One thing I’ve learned in my old age is that our God works in mysterious ways His wonders to perform.
Go back with me, will you, to Hope Church in 1956. We had just called a great young man from Iowa called Marion DeVelder. He came with all the zest and passion of making the church relevant and to make it grow. When he arrived he urged us as Hope Church people in 1956 to grow our church, to expand our church, to reach out into the community.
We came up, about a year later, probably about 1957, with the idea that we needed to build an educational wing. We had a vote in the congregation like we always do, even today and lo and behold, the church was split right down the middle, 112 votes for the educational building and 106 against. So, a committee was formed. And 4 years later the committee had not come up with any solution. And so they disbanded and a new committee was formed. Anyway, this committee were go-getters and within 6 months they had a plan, they had a budget, they had an architect, they had a builder and were ready to go.
Well, those of us that had really been against the idea, we thought it was too much expense for a building that was only going to be used one day a week, on Sunday. So, those of us who had voted that way and saw it beginning to happen, we formed a group that searched in Holland for ways in which we could use our daycare center the other 6 days.
At the same time there was a wonderful organization in this community called Church Women United. And boy that was a great thing. They had a wonderful migrant ministry for when the migrant workers were brought up here to pick the berries. They had built a day care center out on Berry Street and they had a chapel. They also had a regular program for the migrant families in the evening. Our doctor, Dr. Boersma, Vern Boersma, came one evening every week and listened to their health needs and their medical needs. We were all very much involved in that migrant ministry.
After the summer was over, we decided on the board of Church Women United that we should be working all year round, not just in the summertime. And so we began to hunt for ways that we could be of service to the community. Carol VanPutten, who was a Hope church member and also worked for the Bureau of Social Services, told us they had a need for some volunteers to come in and help them with the families they were working with. And so we started a program called HANDS. Help and Service.
The very first thing the department of social services asked us to do was to be with a young 16 year old girl who had two small children but had never learned to read and write. And so, they were about to put the children into Foster care because she wasn’t keeping good care of them. I said “I’ll take that. I’d really like to help with that.” Fifty years later we were still friends when she passed away a Christian.
We decided that the next 6 months we would be their helpers. And within 6 months we had 6 more calls like that for other women to go into the homes of mothers who were not doing well and help with the care of the children. We didn’t have any women who had that much time to give to it and so at the end of the 6 months Carol VanPutten and I decided that what this community needs is a day care center for low income people. Now we took this need of the community to the group who were looking in Holland for ways to use our educational wing the other 6 days of the week and they were all for the idea for starting a day care center.

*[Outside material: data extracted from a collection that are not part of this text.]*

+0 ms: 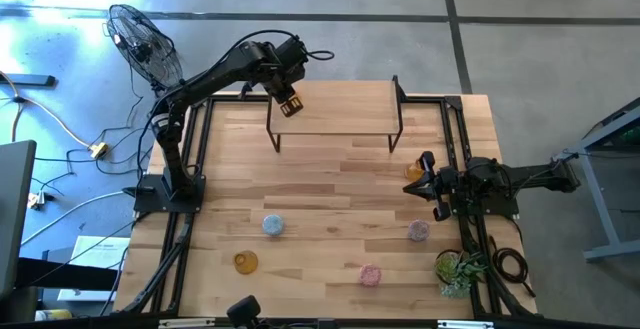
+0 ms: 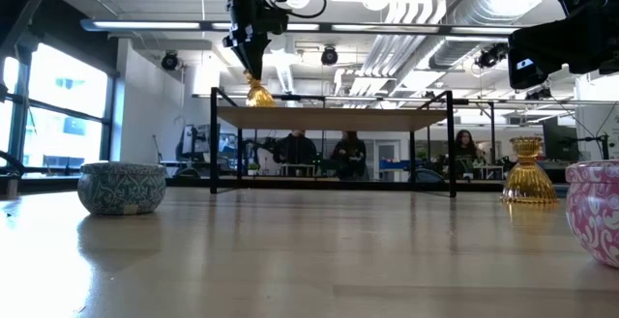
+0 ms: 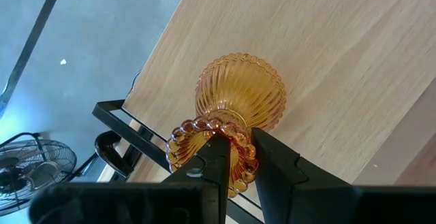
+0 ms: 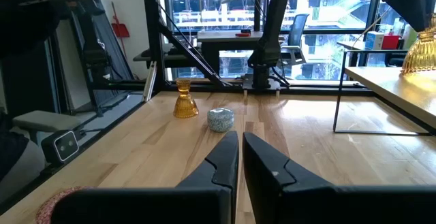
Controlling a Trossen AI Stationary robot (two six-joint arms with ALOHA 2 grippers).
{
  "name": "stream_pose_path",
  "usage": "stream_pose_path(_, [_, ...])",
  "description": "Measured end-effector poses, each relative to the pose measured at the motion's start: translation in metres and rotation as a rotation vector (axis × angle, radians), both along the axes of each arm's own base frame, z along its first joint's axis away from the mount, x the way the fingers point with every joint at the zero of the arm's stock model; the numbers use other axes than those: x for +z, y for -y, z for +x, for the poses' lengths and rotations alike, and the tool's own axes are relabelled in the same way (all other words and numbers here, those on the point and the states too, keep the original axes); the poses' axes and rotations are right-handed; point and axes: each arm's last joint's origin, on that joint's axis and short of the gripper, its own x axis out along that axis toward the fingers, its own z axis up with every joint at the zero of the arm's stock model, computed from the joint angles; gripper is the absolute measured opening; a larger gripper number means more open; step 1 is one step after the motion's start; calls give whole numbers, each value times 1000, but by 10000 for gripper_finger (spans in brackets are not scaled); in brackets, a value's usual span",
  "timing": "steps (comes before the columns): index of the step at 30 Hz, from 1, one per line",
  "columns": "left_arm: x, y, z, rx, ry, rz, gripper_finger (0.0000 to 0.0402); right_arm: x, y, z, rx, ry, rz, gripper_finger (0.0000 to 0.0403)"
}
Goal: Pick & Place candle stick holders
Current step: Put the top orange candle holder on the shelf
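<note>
Your left pincer (image 3: pixel 235 157) is clamped on an amber candle stick holder (image 3: pixel 235 108) by its beaded foot, cup hanging down over the raised shelf (image 1: pixel 335 109) at the desk's far edge, probably for setting down. The right pincer (image 4: pixel 240 149) waits, pressed together.

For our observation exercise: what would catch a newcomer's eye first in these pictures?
The left gripper, shut on an amber glass holder at the raised wooden shelf's left end. The right gripper waits shut at the table's right side, beside another amber holder.
</note>
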Motion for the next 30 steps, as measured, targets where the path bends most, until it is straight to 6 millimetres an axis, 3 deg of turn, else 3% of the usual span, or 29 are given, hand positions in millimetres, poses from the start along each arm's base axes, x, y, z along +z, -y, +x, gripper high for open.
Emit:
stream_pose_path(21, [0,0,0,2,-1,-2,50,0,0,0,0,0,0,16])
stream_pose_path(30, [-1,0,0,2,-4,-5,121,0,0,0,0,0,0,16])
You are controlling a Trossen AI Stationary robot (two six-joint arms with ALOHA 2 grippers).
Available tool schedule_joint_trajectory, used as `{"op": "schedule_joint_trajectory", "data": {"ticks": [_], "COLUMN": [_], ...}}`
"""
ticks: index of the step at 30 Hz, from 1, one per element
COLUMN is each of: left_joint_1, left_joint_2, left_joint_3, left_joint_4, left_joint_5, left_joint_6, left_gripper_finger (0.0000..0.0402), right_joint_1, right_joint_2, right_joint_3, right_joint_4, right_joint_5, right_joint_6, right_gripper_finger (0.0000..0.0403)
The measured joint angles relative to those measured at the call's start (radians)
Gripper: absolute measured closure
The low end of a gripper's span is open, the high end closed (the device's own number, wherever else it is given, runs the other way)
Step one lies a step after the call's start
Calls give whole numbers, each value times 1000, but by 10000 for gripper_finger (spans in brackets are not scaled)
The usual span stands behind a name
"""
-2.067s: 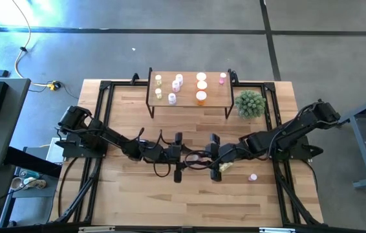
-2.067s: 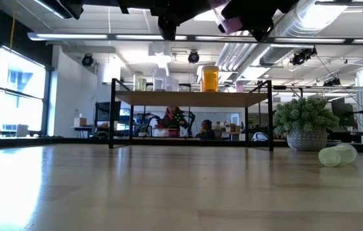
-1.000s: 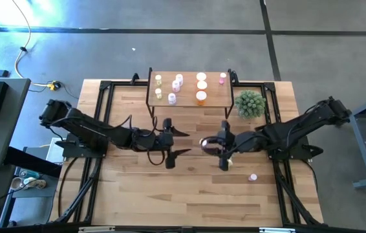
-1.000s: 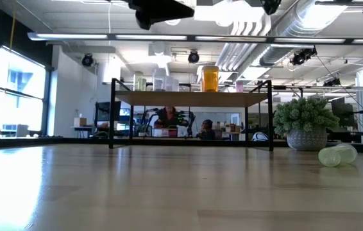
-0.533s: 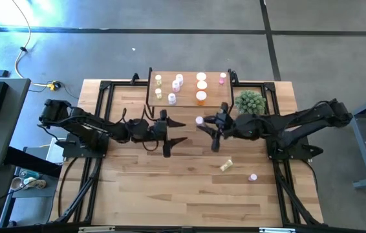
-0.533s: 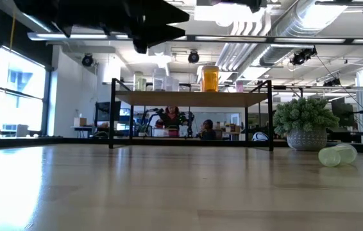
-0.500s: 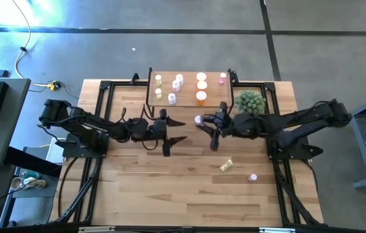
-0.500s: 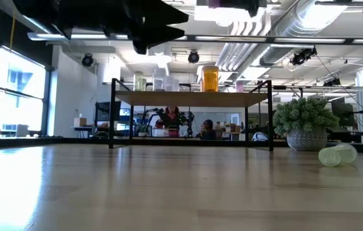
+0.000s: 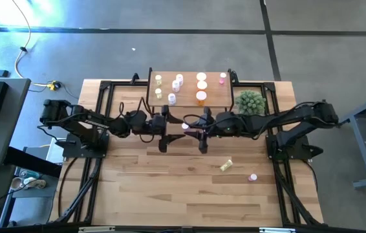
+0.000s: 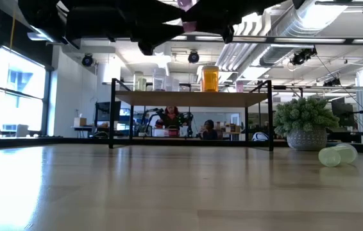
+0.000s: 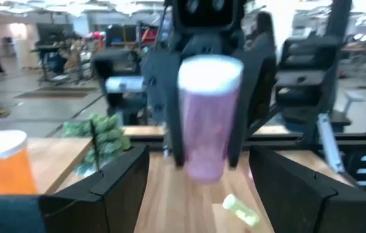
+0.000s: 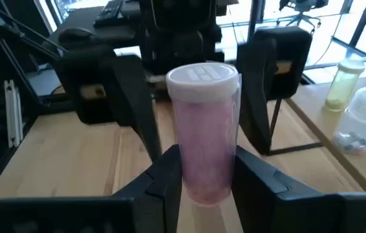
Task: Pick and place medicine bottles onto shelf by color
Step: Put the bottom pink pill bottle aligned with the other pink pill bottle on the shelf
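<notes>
Your right claw [image 9: 194,127] is pinching a pink bottle [image 9: 185,125], upright with its white cap on top, in the air just in front of the shelf [image 9: 189,98] and near the middle of the surface [image 9: 170,188]. In the right wrist view the bottle [image 12: 204,133] stands between the two dark fingers [image 12: 167,178], which press on its lower sides. Your left claw [image 9: 170,128] faces it from the other side with its fingers spread; in the left wrist view those fingers [image 11: 121,178] stand wide apart and the bottle [image 11: 207,116] hangs between them without touching either. Both claws are raised well above the surface, showing only at the upper edge of the low view, where the bottle [image 10: 186,14] is half hidden. On the shelf you have small bottles standing in groups: yellow-green ones [image 9: 158,87] toward its left end, pale pink or white ones [image 9: 176,85] next to them, orange ones [image 9: 201,96] right of the middle, and one pink bottle [image 9: 222,78] near the back right corner. A yellow-green bottle [image 9: 226,165] lies on its side on the surface toward the right edge, and another pink bottle [image 9: 253,177] sits nearer the front right corner. A green plant [image 9: 249,103] stands just right of the shelf, near the back right corner of the surface.
</notes>
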Motion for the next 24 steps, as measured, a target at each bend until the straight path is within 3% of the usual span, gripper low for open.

We got permission from the consistory and we had our license given to us. The wonderful thing was that we knew the black women north of Holland in the black church and we knew the latino women through Church Women United and so we hired several black aides for the classroom, and we hired two latino women to be our teachers. We filled in with Dutchmen and had a great group.
Hope Church got behind it hook, line and sinker. They really, really were enthusiastic about this day care center. They provided the transportation that we needed and they provided the produce from their gardens with which we fed the children. They really came together as a powerful support group for the daycare center.
We started at the beginning of summer with having these people, all the teachers and aides and everybody come together and it was a melding of the most unusual group. The black people, the latino people and the dutchmen, (which I have always been amazed with how well they all got together) all working with the children in the classroom. A lot of little black children, little latino children, little white children. And talk about a melding of people who don’t usually live together! But it was a beautiful, beautiful assimilation of children and staff and their parents. We had to have 51% of the parents on the board so the parents also were melded with our church people. And it was just a beautiful sight to see happening.